Mais ce n’est pas tout : on peut admettre, d’après ce que j’ai dit, des illusions musicales portant sur le degré de beauté d’une œuvre ; mais M. Weber ne s’en tient pas là : il s’occupe surtout d’illusions musicales de nature plus précise. C’est ainsi qu’il désigne par ce mot la couleur locale, l’extase, la folie en musique, l’imitation, etc. Ici, le critérium objectif est peut-être plus difficile à trouver et même à admettre. Si, en effet, je trouve que telle musique a une couleur suisse ou turque, je demande comment on me prouve que je me trompe. Il ne suffira pas de me l’affirmer évidemment. Si j’admets que telle musique me produit une impression qui me rappelle tel ou tel pays et me parait mieux s’accorder avec celui-là qu’avec tous les autres, je ne sais trop comment on me montrera que je suis le jouet d’une illusion. Il s’agit en effet ici d’un sentiment subjectif éveillé par la musique ; ce sentiment, je suis bien forcé de le constater ; on me dit qu’il est le résultat d’une erreur ; je ne comprends guère tout d’abord, puisque je n’affirme rien que la production en moi de ce sentiment. Dire en effet qu’un morceau de musique ou un opéra a de la couleur locale, ce n’est pas autre chose que constate qu’il fait naître certaines impressions subjectives. Or une impression subjective ne peut être une illusion, si l’on se borne à la constater avec soin. Ce qui peut être une erreur, c’est le rapport que l’on établit entre ce sentiment subjectif et les moyens objectifs qui le produisent. Mais ceci aurait demandé à être analysé avec beaucoup de soin et très minutieusement. M. Weber, qui a cependant l’esprit très fin et droit, n’a pas étudié assez à fond cette question.
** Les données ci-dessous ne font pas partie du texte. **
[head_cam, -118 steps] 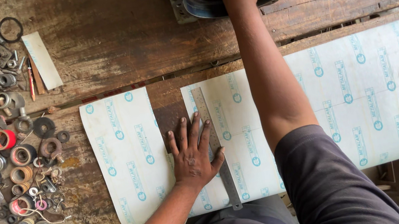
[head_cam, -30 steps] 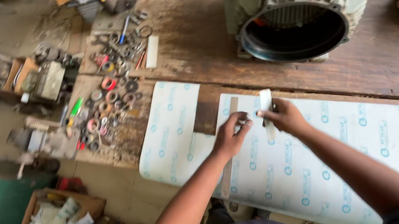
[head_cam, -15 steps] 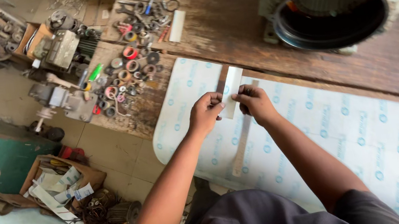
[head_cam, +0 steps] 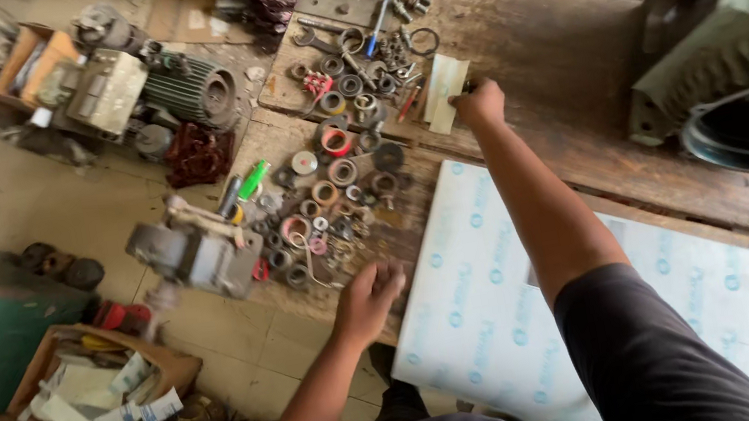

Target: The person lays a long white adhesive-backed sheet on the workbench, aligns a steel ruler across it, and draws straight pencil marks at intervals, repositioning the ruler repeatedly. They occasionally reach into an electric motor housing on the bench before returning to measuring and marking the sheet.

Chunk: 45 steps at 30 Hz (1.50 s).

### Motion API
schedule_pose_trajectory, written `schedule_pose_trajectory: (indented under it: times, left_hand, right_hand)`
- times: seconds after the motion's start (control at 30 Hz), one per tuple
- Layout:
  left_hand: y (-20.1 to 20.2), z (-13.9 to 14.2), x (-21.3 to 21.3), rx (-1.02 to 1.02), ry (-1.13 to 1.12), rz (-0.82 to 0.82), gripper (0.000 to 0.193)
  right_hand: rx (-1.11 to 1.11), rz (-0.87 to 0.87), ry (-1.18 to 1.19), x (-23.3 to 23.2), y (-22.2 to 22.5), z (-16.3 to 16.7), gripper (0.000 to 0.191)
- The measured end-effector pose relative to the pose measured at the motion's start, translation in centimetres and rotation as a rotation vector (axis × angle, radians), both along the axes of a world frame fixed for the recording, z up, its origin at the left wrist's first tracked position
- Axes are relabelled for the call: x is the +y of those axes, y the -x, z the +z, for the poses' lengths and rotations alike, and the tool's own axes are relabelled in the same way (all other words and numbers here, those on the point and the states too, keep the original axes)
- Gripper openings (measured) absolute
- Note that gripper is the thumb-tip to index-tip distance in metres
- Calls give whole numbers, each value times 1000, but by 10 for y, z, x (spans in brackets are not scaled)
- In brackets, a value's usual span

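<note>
— Where's the white strip point(head_cam: 444, 92) now?

— Upper middle of the frame, lying flat on the wooden worktop point(head_cam: 568, 36) just right of the scatter of rings and bearings point(head_cam: 342, 196). Half a second ago both hands held it over the big white sheet point(head_cam: 470, 296); now only the right hand point(head_cam: 479, 105) is at it, arm stretched far out.

— Gripping it?

— The fingers are curled against its right edge, touching it; whether they pinch it I cannot tell. It reads as being laid beside another pale strip.

— And the left hand point(head_cam: 367, 301)?

— It has let go and rests at the worktop's near edge, fingers loosely bent, holding nothing, close to the sheet's left edge.

— How does the strip look?

— Pale, narrow, stiff-looking, tilted slightly. The motor housing point(head_cam: 743, 47) sits at the right.
</note>
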<state>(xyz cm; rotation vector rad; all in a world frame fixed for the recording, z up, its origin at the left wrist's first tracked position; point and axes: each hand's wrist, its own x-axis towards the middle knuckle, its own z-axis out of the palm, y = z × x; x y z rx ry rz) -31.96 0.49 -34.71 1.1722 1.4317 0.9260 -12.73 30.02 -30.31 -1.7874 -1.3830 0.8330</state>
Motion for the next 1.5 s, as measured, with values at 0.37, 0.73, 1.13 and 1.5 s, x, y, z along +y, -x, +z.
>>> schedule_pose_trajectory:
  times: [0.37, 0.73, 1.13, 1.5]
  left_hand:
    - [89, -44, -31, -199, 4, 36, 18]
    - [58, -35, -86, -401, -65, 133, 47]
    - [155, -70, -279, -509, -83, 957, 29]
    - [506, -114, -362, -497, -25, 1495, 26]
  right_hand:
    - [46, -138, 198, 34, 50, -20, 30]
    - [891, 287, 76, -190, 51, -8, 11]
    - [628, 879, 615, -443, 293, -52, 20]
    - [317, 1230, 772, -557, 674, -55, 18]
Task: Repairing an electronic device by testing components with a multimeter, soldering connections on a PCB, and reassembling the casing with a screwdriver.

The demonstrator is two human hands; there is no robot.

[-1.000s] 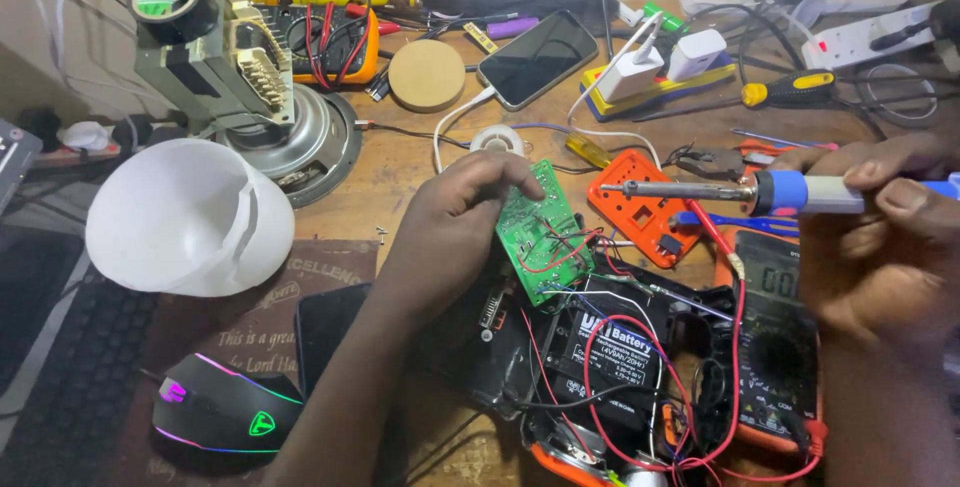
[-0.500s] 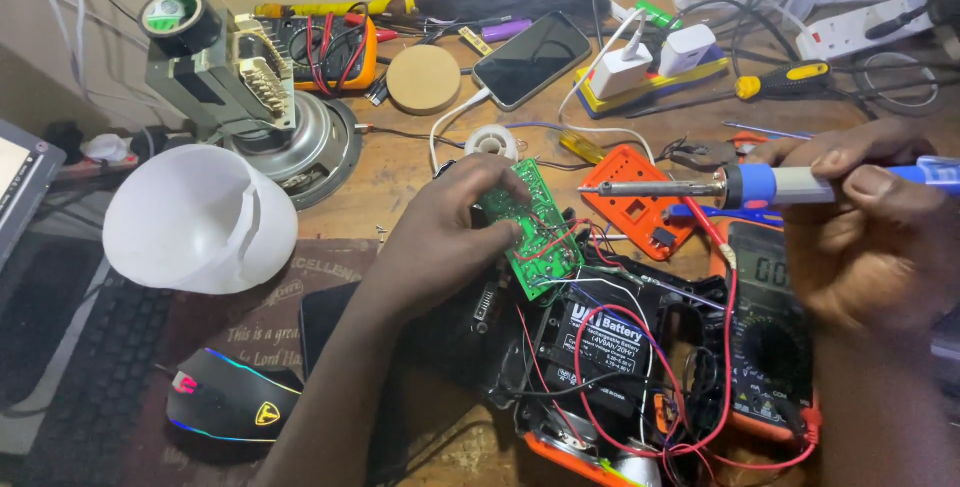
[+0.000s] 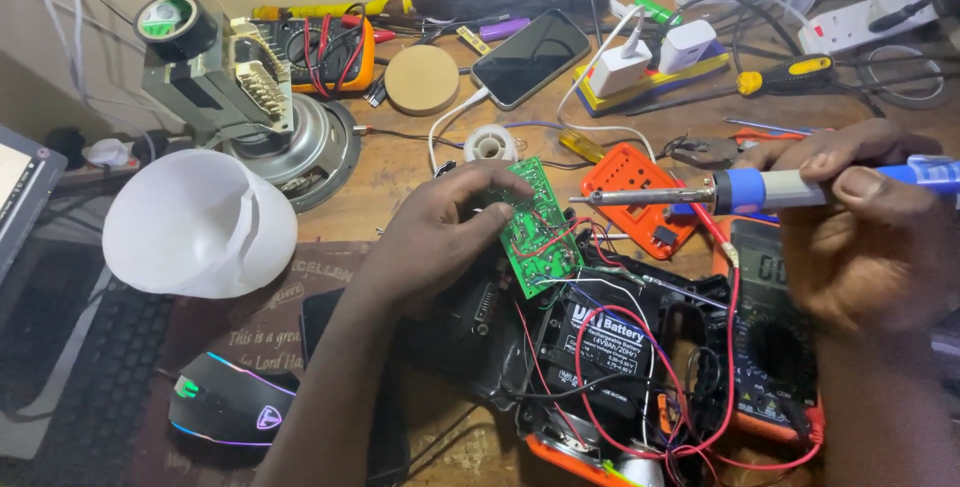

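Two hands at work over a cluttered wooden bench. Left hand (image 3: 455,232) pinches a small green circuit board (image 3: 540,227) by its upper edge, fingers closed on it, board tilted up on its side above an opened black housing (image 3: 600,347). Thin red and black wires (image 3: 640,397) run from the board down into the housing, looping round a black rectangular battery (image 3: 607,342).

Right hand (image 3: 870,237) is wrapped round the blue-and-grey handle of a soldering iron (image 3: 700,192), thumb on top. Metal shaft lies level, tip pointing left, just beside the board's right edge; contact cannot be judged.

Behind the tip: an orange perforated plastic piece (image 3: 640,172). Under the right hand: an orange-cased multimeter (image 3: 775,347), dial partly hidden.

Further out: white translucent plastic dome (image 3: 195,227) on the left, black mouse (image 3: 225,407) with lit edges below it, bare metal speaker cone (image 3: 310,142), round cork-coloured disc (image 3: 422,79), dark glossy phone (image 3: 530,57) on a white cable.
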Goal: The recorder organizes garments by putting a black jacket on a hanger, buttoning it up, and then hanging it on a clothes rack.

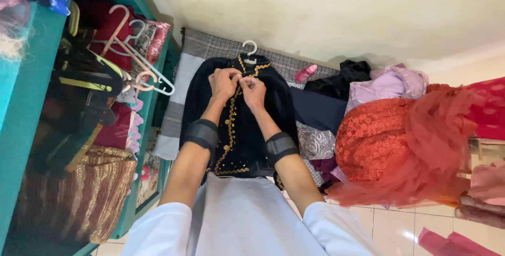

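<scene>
We see the black jacket [247, 124] with gold trim lying on its white hanger [250, 47] across a grey mat [184, 77] on the floor; our left hand [223, 82] and right hand [253, 90] meet at its collar front, fingers pinched shut on the trim; red lace dress [379, 140] near the mat's right edge.

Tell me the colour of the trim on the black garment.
Gold trim down the front of the black garment, seen in the head view.

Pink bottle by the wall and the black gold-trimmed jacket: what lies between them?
In the head view, only patterned grey mat shows between the pink bottle and the black gold-trimmed jacket; nothing else lies there.
</scene>
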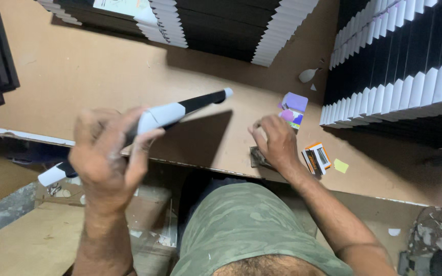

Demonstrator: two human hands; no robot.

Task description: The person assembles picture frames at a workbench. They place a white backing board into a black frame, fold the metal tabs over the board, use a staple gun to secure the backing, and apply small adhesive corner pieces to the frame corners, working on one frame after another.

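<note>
My left hand (109,153) grips the flat box (144,130); its long axis runs lower-left to upper-right. My right hand (277,143) presses a block (258,157), fingers curled

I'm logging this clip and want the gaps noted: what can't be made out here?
Head view only:
- Left hand: motion-blurred; its grip on the black-and-white flat piece is unclear in detail.
- Right hand: covers a small dark object at the table edge; its kind is hidden.
- Black-and-white stacks: cut off by the top and right edges.
- Orange box: too small to identify.
</note>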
Après une introduction dans laquelle l’auteur tâche de démontrer que la musique n’est pas un art conventionnel, il aborde l’étude des illusions musicales. Cette étude comprend plusieurs chapitres, consacrés aux erreurs causées par l’ignorance, l’habitude et les préjugés, à la musique imitative, à la musique descriptive, à la couleur locale, à la folie, à l’extase et au mysticisme en musique, aux caractères des gammes et des modes, à la musique de vers. Le dernier chapitre du livre est consacré à la détermination de l’expression musicale.